— Action item —
All of the data needs to be reproduced with no alterations.

— Recorded data —
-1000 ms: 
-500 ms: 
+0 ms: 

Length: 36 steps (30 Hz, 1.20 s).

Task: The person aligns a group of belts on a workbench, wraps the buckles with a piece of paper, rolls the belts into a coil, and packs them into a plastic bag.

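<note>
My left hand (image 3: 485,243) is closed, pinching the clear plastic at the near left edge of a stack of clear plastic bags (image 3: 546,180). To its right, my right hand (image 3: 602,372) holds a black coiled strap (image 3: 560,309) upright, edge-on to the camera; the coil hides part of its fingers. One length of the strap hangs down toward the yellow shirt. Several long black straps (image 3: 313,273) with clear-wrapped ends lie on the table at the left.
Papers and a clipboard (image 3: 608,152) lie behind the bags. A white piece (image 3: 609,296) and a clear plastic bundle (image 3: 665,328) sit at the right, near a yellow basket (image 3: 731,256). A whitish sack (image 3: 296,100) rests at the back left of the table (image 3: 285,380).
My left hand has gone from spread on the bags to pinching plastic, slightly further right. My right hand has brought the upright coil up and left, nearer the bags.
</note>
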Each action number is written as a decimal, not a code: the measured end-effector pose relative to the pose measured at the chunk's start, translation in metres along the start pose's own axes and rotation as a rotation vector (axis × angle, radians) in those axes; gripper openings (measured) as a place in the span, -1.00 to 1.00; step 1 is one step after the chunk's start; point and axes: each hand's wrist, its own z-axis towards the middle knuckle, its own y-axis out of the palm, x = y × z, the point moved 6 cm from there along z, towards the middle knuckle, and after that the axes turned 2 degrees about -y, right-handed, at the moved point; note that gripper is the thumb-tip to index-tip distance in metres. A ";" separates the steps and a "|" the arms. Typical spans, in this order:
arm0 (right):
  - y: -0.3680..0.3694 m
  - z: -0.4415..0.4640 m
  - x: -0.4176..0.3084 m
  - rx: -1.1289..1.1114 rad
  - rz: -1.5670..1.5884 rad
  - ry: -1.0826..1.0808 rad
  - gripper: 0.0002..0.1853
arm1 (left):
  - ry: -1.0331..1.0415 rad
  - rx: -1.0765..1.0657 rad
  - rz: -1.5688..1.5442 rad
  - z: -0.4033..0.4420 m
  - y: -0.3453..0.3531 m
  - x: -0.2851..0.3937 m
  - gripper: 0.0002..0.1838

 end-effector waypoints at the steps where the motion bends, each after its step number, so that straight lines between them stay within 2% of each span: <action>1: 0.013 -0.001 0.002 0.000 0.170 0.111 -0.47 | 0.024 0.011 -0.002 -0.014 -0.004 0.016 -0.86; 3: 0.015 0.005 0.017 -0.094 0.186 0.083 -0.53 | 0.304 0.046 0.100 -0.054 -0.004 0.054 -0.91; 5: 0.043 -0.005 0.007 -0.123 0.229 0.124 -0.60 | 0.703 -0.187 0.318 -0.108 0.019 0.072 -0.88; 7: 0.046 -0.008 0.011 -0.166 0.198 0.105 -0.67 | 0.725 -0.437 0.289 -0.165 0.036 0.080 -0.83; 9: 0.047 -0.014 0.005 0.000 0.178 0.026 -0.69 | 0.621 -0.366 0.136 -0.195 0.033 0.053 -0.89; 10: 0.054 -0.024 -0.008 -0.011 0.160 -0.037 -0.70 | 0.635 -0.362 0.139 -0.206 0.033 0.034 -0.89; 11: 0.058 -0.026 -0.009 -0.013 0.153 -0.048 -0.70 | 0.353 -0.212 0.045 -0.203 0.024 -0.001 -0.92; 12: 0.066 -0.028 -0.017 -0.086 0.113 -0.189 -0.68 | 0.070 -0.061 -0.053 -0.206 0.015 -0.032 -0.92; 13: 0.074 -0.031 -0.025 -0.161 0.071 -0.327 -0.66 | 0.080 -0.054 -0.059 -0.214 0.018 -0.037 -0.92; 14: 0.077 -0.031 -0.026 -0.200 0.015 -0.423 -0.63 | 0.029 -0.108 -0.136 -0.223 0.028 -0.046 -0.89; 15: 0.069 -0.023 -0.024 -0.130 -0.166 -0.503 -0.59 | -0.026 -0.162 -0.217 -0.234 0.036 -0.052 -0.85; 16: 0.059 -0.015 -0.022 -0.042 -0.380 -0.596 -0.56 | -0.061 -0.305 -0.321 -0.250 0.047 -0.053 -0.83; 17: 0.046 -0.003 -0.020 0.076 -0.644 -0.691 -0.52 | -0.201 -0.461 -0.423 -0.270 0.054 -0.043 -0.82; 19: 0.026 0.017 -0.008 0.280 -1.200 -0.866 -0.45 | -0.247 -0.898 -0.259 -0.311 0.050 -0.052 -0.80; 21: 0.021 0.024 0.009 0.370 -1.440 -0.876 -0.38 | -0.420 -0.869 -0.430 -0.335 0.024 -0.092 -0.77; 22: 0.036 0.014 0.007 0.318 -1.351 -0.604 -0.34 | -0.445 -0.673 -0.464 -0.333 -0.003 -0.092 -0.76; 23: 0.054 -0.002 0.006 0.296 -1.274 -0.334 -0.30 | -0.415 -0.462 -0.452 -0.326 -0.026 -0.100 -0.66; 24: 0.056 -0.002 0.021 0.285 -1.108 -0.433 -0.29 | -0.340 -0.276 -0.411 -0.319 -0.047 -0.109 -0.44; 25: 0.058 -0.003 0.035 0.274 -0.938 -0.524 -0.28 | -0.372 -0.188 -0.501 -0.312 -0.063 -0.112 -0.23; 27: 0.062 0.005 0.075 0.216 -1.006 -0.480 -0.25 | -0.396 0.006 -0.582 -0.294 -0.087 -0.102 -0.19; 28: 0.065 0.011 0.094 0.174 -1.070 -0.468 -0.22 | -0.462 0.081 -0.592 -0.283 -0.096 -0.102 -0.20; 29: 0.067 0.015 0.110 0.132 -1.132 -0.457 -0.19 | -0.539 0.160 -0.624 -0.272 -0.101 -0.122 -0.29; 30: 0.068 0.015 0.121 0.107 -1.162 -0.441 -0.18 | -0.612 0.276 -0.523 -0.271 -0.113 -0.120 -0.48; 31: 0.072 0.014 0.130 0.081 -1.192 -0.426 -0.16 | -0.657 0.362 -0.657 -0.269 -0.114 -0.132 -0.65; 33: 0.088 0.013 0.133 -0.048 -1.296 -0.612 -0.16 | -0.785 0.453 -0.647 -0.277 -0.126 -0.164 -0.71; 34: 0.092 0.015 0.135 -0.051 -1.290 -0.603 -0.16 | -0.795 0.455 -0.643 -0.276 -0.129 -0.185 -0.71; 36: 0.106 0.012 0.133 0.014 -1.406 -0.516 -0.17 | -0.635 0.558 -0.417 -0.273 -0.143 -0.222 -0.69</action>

— Solution to this exercise —
-1000 ms: 
-500 ms: 
+0 ms: 

Length: 36 steps (30 Hz, 1.20 s).

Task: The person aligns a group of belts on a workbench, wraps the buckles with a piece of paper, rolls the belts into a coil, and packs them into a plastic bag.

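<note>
My left hand (image 3: 485,243) is closed, pinching the clear plastic at the near left edge of a stack of clear plastic bags (image 3: 546,180). To its right, my right hand (image 3: 602,372) holds a black coiled strap (image 3: 560,309) upright, edge-on to the camera; the coil hides part of its fingers. One length of the strap hangs down toward the yellow shirt. Several long black straps (image 3: 313,273) with clear-wrapped ends lie on the table at the left.
Papers and a clipboard (image 3: 608,152) lie behind the bags. A white piece (image 3: 609,296) and a clear plastic bundle (image 3: 665,328) sit at the right, near a yellow basket (image 3: 731,256). A whitish sack (image 3: 296,100) rests at the back left of the table (image 3: 285,380).
My left hand has gone from spread on the bags to pinching plastic, slightly further right. My right hand has brought the upright coil up and left, nearer the bags.
</note>
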Each action number is written as a decimal, not a code: the measured end-effector pose relative to the pose measured at the chunk's start, translation in metres along the start pose's own axes and rotation as a rotation vector (axis × angle, radians) in those axes; gripper openings (measured) as a place in the span, -1.00 to 1.00; step 1 is one step after the chunk's start; point and axes: each hand's wrist, its own z-axis towards the middle knuckle, its own y-axis out of the palm, x = y × z, the point moved 6 cm from there along z, towards the middle knuckle, and after that the axes turned 2 degrees about -y, right-handed, at the moved point; note that gripper is the thumb-tip to index-tip distance in metres. A ";" separates the steps and a "|" the arms. Typical spans, in this order:
arm0 (right):
  - y: -0.3680..0.3694 m
  - z: -0.4415..0.4640 m
  - x: -0.4176..0.3084 m
  - rx: -1.1289..1.1114 rad
  - rz: -1.5670..1.5884 rad
  - ry: -1.0826..1.0808 rad
  - gripper: 0.0002..0.1853
arm1 (left):
  - ry: -1.0331..1.0415 rad
  - rx: -1.0765..1.0657 rad
  - rz: -1.5688..1.5442 rad
  - z: -0.4033..0.4420 m
  - y: -0.3453..0.3531 m
  - x: -0.2851..0.3937 m
  - gripper: 0.0002..0.1838

 end-effector waypoints at the steps where the motion bends, each after its step number, so that straight lines between them stay within 2% of each span: <action>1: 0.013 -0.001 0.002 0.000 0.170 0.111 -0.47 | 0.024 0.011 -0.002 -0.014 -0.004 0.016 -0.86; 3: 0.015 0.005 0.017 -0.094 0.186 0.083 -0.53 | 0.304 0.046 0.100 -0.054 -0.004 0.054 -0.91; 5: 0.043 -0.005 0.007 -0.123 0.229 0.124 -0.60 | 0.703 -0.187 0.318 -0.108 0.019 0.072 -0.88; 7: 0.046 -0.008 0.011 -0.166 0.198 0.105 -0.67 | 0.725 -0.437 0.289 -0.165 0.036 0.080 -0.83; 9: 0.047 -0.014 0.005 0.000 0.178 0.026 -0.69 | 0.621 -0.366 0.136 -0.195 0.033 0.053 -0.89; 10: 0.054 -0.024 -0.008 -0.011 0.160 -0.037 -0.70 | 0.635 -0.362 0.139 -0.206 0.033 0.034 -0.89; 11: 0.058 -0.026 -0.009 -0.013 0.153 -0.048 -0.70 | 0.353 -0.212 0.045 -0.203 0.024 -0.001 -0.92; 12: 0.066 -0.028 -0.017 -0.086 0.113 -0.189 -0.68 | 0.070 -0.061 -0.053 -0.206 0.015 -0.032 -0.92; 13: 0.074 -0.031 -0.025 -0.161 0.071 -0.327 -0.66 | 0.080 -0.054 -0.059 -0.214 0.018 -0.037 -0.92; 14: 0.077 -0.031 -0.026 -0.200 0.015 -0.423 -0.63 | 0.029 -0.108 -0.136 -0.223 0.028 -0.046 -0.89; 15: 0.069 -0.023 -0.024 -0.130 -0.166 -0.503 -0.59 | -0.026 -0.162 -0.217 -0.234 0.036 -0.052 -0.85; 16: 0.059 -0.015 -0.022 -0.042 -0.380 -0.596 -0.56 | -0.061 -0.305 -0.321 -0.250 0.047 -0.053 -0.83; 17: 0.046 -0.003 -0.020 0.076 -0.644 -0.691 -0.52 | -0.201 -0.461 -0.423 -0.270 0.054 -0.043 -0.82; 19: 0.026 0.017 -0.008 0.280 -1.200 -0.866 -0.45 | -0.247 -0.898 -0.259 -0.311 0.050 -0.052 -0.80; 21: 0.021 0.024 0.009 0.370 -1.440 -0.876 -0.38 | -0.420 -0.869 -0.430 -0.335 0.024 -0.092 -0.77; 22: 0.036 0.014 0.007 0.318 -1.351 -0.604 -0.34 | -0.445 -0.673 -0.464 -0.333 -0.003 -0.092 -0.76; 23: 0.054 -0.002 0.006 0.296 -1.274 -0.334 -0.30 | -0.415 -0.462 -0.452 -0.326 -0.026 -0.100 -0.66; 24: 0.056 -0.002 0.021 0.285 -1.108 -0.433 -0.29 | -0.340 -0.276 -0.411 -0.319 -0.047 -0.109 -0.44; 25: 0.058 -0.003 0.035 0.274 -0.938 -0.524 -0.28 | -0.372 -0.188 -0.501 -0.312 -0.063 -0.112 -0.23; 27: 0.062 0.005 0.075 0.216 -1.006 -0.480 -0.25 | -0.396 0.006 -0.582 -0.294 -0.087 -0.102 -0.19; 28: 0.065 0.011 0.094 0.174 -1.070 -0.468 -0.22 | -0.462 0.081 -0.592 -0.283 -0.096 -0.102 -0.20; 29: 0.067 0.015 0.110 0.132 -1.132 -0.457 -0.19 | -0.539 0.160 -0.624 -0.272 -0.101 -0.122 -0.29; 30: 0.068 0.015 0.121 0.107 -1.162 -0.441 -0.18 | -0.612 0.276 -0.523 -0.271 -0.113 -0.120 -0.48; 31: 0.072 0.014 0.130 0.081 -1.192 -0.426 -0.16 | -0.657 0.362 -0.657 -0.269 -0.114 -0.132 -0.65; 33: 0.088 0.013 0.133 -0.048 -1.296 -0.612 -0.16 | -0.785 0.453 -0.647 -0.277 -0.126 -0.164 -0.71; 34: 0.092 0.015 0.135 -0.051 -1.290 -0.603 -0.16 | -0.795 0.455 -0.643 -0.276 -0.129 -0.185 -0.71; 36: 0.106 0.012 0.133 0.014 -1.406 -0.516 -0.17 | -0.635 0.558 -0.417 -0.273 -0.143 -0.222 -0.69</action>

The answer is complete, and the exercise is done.